_ASSIGNMENT:_
Please restate, exactly as written, the lines running from the beginning of the material through the line that has "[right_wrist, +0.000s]" in it.

_DATA FOR PROCESSING:_
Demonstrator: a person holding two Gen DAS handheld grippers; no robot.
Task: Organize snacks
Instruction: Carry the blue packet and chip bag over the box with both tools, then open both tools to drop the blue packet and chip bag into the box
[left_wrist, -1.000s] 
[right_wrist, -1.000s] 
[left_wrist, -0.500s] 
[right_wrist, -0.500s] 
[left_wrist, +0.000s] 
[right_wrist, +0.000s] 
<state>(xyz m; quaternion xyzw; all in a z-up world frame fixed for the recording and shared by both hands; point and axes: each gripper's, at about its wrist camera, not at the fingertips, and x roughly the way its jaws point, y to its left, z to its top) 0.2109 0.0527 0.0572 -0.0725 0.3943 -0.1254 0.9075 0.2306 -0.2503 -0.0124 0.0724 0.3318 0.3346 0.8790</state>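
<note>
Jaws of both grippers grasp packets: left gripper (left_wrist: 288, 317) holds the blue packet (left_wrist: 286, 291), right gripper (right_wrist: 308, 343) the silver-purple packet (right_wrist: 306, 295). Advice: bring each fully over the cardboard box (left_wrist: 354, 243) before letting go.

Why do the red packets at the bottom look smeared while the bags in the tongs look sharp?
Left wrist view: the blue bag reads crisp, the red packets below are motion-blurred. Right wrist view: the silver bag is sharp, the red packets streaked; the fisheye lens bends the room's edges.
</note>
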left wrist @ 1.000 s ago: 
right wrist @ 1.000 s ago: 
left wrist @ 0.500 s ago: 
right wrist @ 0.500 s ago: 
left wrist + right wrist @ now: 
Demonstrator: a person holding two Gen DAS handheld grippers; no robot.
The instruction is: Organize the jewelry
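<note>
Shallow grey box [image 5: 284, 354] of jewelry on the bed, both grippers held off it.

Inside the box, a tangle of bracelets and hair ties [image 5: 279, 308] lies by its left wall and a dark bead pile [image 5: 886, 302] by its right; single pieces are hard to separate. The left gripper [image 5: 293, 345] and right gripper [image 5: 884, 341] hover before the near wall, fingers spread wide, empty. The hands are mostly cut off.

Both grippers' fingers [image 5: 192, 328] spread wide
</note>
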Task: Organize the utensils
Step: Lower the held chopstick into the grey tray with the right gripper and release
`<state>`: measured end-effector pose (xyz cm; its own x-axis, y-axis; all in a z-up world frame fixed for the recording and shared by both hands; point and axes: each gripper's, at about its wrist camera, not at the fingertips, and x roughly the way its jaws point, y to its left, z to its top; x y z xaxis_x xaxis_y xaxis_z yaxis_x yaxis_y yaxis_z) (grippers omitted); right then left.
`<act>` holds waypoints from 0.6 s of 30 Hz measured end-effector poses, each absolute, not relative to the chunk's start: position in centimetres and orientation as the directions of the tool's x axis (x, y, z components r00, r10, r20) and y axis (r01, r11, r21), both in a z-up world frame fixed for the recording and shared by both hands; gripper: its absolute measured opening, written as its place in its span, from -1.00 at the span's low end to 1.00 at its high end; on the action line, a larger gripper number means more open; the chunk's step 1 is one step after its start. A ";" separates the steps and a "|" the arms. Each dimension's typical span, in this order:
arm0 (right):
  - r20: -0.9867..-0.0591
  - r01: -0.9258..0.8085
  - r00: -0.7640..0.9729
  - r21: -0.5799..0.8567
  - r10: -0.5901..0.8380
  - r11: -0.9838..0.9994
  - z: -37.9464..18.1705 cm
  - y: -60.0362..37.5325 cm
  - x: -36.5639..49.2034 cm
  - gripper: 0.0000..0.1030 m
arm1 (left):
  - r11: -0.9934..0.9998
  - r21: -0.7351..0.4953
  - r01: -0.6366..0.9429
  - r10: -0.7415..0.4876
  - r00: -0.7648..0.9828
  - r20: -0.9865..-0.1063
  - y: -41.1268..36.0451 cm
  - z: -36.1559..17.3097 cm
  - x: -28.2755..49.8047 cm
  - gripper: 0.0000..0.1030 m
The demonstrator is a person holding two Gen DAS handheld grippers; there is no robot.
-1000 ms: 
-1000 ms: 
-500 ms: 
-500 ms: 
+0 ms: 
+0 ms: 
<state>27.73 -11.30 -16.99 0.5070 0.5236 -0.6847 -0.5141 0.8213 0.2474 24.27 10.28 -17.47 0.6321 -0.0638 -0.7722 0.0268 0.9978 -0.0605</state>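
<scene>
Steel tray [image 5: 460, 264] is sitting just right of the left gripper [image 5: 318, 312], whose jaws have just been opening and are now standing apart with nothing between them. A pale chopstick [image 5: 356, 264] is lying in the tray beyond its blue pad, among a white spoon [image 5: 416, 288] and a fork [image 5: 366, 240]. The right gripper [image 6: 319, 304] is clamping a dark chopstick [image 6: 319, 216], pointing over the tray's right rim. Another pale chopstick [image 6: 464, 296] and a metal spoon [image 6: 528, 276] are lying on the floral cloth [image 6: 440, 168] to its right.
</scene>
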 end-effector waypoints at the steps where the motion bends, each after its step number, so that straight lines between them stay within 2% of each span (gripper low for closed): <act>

_EXPECTED ANSWER:_
Demonstrator: a person holding two Gen DAS handheld grippers; no robot.
Task: Organize snacks
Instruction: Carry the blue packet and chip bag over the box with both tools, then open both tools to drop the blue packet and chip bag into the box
[left_wrist, -1.000s] 
[right_wrist, -1.000s] 
[left_wrist, -0.500s] 
[right_wrist, -0.500s] 
[left_wrist, +0.000s] 
[right_wrist, +0.000s] 

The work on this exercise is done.